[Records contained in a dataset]
• • • • •
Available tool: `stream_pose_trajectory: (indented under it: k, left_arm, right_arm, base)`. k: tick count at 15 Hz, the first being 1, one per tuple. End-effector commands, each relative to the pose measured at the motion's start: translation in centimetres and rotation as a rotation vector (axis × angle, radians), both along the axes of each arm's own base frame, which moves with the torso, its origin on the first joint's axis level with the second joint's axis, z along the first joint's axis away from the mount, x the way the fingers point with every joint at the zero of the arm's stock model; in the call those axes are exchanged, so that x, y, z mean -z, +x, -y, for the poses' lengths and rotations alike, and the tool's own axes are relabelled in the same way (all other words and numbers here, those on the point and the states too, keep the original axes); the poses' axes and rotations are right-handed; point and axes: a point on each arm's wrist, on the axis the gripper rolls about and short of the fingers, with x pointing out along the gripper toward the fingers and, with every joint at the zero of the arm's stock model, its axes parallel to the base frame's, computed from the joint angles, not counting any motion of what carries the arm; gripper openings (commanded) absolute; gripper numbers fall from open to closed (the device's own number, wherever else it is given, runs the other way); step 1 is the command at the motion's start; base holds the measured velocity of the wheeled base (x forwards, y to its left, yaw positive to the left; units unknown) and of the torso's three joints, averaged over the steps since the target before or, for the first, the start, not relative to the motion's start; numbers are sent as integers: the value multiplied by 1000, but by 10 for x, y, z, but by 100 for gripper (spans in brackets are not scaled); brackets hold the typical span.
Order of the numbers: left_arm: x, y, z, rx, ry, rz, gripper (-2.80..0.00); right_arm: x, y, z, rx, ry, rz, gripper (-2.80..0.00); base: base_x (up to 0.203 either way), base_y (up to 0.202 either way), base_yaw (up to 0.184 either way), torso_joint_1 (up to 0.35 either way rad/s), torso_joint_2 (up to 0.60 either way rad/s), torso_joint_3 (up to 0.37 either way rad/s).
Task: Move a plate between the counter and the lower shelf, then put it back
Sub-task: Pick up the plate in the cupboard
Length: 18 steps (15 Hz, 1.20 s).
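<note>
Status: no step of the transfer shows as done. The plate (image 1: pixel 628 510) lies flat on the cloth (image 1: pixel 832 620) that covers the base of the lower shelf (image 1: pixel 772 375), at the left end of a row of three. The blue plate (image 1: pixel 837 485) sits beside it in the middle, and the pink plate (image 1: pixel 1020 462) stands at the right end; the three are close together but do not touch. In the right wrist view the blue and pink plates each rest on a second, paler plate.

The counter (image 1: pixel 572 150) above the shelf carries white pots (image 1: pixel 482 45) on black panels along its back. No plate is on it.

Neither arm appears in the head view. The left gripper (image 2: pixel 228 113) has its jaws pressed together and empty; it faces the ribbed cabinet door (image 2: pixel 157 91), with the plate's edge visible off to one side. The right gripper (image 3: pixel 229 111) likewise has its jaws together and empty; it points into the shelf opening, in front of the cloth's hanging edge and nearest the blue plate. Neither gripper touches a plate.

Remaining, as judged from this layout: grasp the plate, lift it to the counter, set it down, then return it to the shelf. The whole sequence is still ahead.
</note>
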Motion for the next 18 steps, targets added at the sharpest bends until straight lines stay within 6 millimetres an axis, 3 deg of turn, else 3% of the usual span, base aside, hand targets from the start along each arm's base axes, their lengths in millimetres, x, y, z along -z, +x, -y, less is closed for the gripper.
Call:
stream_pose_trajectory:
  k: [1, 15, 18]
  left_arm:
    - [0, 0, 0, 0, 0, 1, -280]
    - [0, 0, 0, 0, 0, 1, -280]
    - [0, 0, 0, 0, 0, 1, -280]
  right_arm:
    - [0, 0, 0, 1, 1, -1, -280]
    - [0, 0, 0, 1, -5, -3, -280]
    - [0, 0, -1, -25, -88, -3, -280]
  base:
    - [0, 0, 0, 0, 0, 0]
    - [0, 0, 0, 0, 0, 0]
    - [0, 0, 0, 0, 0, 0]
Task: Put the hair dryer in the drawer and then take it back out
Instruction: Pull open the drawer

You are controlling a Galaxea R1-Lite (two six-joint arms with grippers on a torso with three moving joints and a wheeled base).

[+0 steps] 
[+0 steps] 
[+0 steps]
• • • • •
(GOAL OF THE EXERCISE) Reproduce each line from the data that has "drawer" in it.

(OUTPUT FOR THIS EXERCISE)
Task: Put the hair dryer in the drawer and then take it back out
Instruction: Pull open the drawer

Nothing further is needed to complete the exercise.